I think my Relationship Upgrade must have been what set it off. It really seems like I'm completely alone -- when my intended isn't making objectively impulsive, misguided Grand Declarations about his career (that alone would have been enough to give me a nervous breakdown in and of itself), he's certainly not making Plans. My mom is dead, so there goes the "fairy tale" and it just seems like my relationship isn't really considered legitimate by my family (who have been particularly unsupportive lately, even by their historically low standards). I at least got him to agree to a mutual wedding-planning hiatus until we are both financially and emotionally stable. At least I haven't run away, fallen in love with someone else, or called it off, so um, progress. I think even if I did call it off doing so in the heat of the moment of "it's a good thing there are laws against murder" is, well, y'know. Dramatic, or whatever.

You can't Google search your way out of a nervous breakdown. :P

Re: Mental illness is dumber

Posted: Thu Jan 22, 2015 6:28 pm
by TheBlackSheep
I'm so over this. Maybe I expect there to be too much of a magic bullet where mental health treatment is concerned or something, but I hate that some life circumstance can join forces with my mental illness and expand and eat the rest of my life. It's better than it used to be (I think), but grahrahghrkjlahgkrlahghrja.
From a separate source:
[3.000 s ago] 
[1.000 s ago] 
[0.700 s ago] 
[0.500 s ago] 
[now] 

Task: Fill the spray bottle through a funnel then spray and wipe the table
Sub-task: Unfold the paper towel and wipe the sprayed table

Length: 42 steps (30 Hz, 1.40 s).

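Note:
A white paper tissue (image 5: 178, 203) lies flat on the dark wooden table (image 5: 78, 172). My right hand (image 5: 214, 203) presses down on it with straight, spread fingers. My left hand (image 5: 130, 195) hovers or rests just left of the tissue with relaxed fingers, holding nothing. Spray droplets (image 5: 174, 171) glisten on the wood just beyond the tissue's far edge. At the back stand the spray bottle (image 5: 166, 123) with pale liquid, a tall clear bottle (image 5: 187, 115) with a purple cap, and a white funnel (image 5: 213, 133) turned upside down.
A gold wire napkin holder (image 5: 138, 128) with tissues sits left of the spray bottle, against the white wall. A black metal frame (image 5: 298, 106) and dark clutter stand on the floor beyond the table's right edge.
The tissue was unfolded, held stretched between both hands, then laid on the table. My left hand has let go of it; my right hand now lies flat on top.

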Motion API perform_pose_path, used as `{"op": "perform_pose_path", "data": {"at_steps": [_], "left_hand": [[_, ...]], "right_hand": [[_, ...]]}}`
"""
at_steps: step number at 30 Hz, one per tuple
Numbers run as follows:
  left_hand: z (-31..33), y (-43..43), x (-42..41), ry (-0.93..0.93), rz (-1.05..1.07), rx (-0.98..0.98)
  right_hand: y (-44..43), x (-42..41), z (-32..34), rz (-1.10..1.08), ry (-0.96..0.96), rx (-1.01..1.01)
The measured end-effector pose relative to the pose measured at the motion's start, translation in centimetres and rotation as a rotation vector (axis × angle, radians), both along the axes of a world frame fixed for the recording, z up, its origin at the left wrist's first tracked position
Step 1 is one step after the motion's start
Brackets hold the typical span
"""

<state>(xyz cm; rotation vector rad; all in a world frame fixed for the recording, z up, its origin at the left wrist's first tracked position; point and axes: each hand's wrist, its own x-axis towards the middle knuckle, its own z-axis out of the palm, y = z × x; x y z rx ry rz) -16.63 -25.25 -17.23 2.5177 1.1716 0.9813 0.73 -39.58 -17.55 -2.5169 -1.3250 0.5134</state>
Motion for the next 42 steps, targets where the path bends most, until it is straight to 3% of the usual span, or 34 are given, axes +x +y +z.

And, granted, I've stopped it (so far) from getting to that really terrible, really dark place, but this still isn't fun and I don't want to do it anymore.

Re: Mental illness is dumber

Posted: Wed Feb 25, 2015 11:14 pm
by TheBlackSheep
I don't know who to ask for help. I feel desperate. I don't know how people make it to old age.

Re: Mental illness is dumber

Posted: Thu Feb 26, 2015 2:00 am
by yayfulness
Not a fun place to be in. I'm sorry. I want to offer help but I honestly have no idea what that would mean right now.

I've wondered the same thing sometimes.

Re: Mental illness is dumber

Posted: Thu Feb 26, 2015 10:34 am
by Whistler
TheBlackSheep wrote:I don't know who to ask for help. I feel desperate. I don't know how people make it to old age.
awww, I wish I lived closer. You can come crash at my house if you are still desperate, but if it were me I think I'd just want to stay home.

Re: Mental illness is dumber

Posted: Thu Feb 26, 2015 5:06 pm
by Katya
TheBlackSheep wrote:I don't know who to ask for help. I feel desperate. I don't know how people make it to old age.
<3 :(

Re: Mental illness is dumber

Posted: Tue Mar 17, 2015 12:40 am
by bobtheenchantedone
Going back to therapy is the worst. I was doing just fine pretending all this stuff wasn't here. Why you gotta make me pull back the curtain and effing deal with it? I hate everything.

Re: Mental illness is dumber

Posted: Fri Apr 10, 2015 7:52 pm
by TheBlackSheep
I'm doing better. Thanks for the support, folks.

As a result of doing better, I got to a doctor and she switched my meds. I've only ever been on SSRIs, and she put me on Wellbutrin/bupropion, which is an atypical antidepressant (works on noreprenephrine and maybe dopamine rather than serotonin). Anybody done this before?

Re: Mental illness is dumber

Posted: Fri Apr 10, 2015 9:08 pm
by Emiliana
TheBlackSheep wrote:I'm doing better. Thanks for the support, folks.

As a result of doing better, I got to a doctor and she switched my meds. I've only ever been on SSRIs, and she put me on Wellbutrin/bupropion, which is an atypical antidepressant (works on noreprenephrine and maybe dopamine rather than serotonin). Anybody done this before?
I'm glad you're doing better.

I'm on Cymbalta, which is an SNRI. The biggest difference for me is a difference in motivation and energy level. On Celexa (SSRI), even on good days I wanted to sleep 10-12 hours a day and had trouble doing non-urgent tasks.